Hey I live in NorCal and use Power Flower!

During veg I add a bit of chicken shit tea and during flowering I add bat shit tea.  When the pot is harvested, I have no idea how much of what is still in there.

It's probably safe to re-use, but just to be on the safe side, I wouldn't.  I do re-use it however for my "regular" garden, mixed in with new stuff.


----------



## Micola (Dec 31, 2005)

Skunk/Ganja, ahh the wisemen of the site!!!  Great addvice, thank you both.

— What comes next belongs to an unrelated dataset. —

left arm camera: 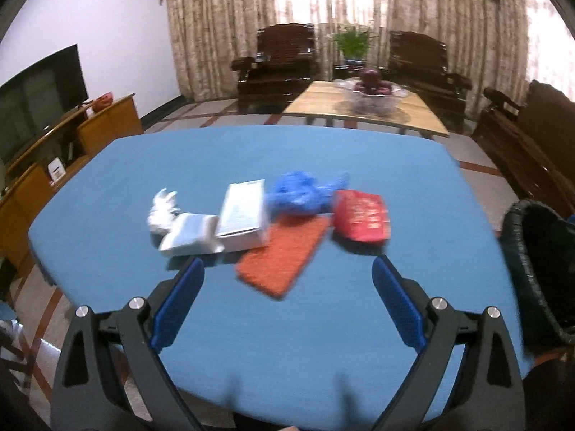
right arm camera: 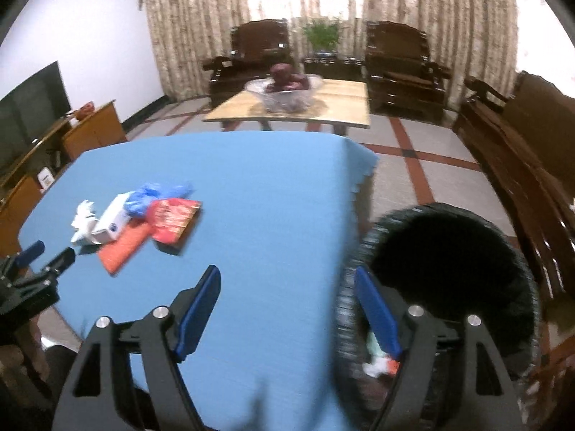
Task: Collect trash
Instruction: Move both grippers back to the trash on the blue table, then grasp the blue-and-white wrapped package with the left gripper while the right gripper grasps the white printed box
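On the blue-covered desk [left arm camera: 287,323] a loose heap of trash is seen at about 12 o'clock of the left claw [left arm camera: 287,276]. Left to right it holds a crumpled white tissue [left arm camera: 161,208], a small grey-white carton [left arm camera: 190,239], a taller white cardboard box [left arm camera: 242,215], a flat orange rectangular pad [left arm camera: 282,255], a scrunched blue plastic bag [left arm camera: 302,194] and a red foil packet [left arm camera: 361,219]. All are judged light. The tissue and bag would crush softly and can be pinched anywhere; the boxes are stiffer and best taken across their narrow sides; the pad lies flat and would need an edge lifted; the foil may slip.

The left claw is held wide apart and empty, low over the desk, just short of the heap. The right claw [right arm camera: 287,301] is likewise spread wide and empty, at the desk's right edge, its right finger over the rim of the round black-lined bin [right arm camera: 449,222], where some scraps already lie.
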Action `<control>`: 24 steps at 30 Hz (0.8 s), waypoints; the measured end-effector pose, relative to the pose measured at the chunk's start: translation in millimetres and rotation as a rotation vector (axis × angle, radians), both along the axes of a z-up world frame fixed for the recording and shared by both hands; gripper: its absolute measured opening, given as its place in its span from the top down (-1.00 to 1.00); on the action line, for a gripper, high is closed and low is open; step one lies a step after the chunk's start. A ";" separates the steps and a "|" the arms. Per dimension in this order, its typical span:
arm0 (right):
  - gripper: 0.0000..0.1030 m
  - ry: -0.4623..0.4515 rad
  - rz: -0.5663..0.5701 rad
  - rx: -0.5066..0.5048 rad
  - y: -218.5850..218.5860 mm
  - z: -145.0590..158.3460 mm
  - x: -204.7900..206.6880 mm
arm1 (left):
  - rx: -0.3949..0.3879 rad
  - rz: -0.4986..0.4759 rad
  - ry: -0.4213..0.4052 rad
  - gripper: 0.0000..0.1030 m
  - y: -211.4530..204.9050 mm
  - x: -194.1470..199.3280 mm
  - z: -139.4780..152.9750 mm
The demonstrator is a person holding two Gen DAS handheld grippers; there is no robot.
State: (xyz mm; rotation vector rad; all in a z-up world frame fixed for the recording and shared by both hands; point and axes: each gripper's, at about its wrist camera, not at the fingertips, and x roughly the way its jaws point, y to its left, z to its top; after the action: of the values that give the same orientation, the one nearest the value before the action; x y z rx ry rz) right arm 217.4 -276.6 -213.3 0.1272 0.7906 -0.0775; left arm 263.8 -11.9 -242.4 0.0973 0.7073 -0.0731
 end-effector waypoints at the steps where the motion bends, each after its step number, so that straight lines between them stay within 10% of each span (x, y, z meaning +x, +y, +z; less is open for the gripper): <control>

New soil 4 new crops and re-cycle old in next spring's garden !!!.
 You can't learn if you don't ask ...


----------



## skunk (Jan 1, 2006)

whoa ho no , not me  its ganga / hick . i answer the questions i learn by reading post/answers in this forum plus alot more reading on marijuana . ganga andhick are the exsperienced  ones not to leave out a few more . i just try to  alleviate there carpal tunnel by justifying answers they have answered to another newbe in the past. or by reading up on it . i appreciate it though . i give credit where credit is due and i owe them alot . insane,hick ,ganga  and columbian connection wherever he is hiding .


----------



## FrostyNugz420 (Jan 2, 2006)

im not trying to haggle anyone but...  There is a search link on the top of the page that looks through all of the forums past threads.


----------



## skunk (Jan 2, 2006)

really" that is cool man . but i guess it is not accepted by you if other people read and pay attention and learn by it without having to go to a search link .im sure if i need it sometime in future i will try it. but what will that accomplish ? to me that is  just an excuse for bad memory . i would much rather pay attention and remember what other peoples problems are so i may answer them in person not bye hey wait a min i know that answer hang on let me get on the internet and find my search link .  i am a  2 in a half year grower  i am not a profesional yet . but guaran dam tee you it is in my best intentions to try to be . ps if your not trying to so call haggle anyone i would like to  know what your intent was to reply to this post in such a manner .    ps if i just took it the wrong way i apoligize to you. i just feel like that was an insult of my intelligance.


----------



## FrostyNugz420 (Jan 3, 2006)

you took it the wrong way skunk i meant no offense.  I was just trying to let people in on another tool to have their questions answered.  sorry if i didnt phrase it correctly.


----------



## skunk (Jan 3, 2006)

okay well then  i apoligize again to you nugz .woke up wrong side of bed i guess .and frustrated as hell that i figured out how to use new camera but cant figure out yet how to get it in the forum like i did the webcam .ill get it though .


----------



## FrostyNugz420 (Jan 4, 2006)

New camera eh?  Cant wait to see the pics of your ww and ww x erasers! Gonna be sweet once you figure it out good luck!


----------



## skunk (Jan 5, 2006)

nahh there just babies right now but what amazes me it that it is the only strain i have raised that came out of the seed with 4 leaves. but i do have other unknown strains. that are about ready to flower . trying to get as bushy as weeddogs ww mother that he showed pics of . another 2 weeks ill be there hopefully . dont have alot of time just here and there 5 min or so to mess with camera a day so get on it here in a few .


----------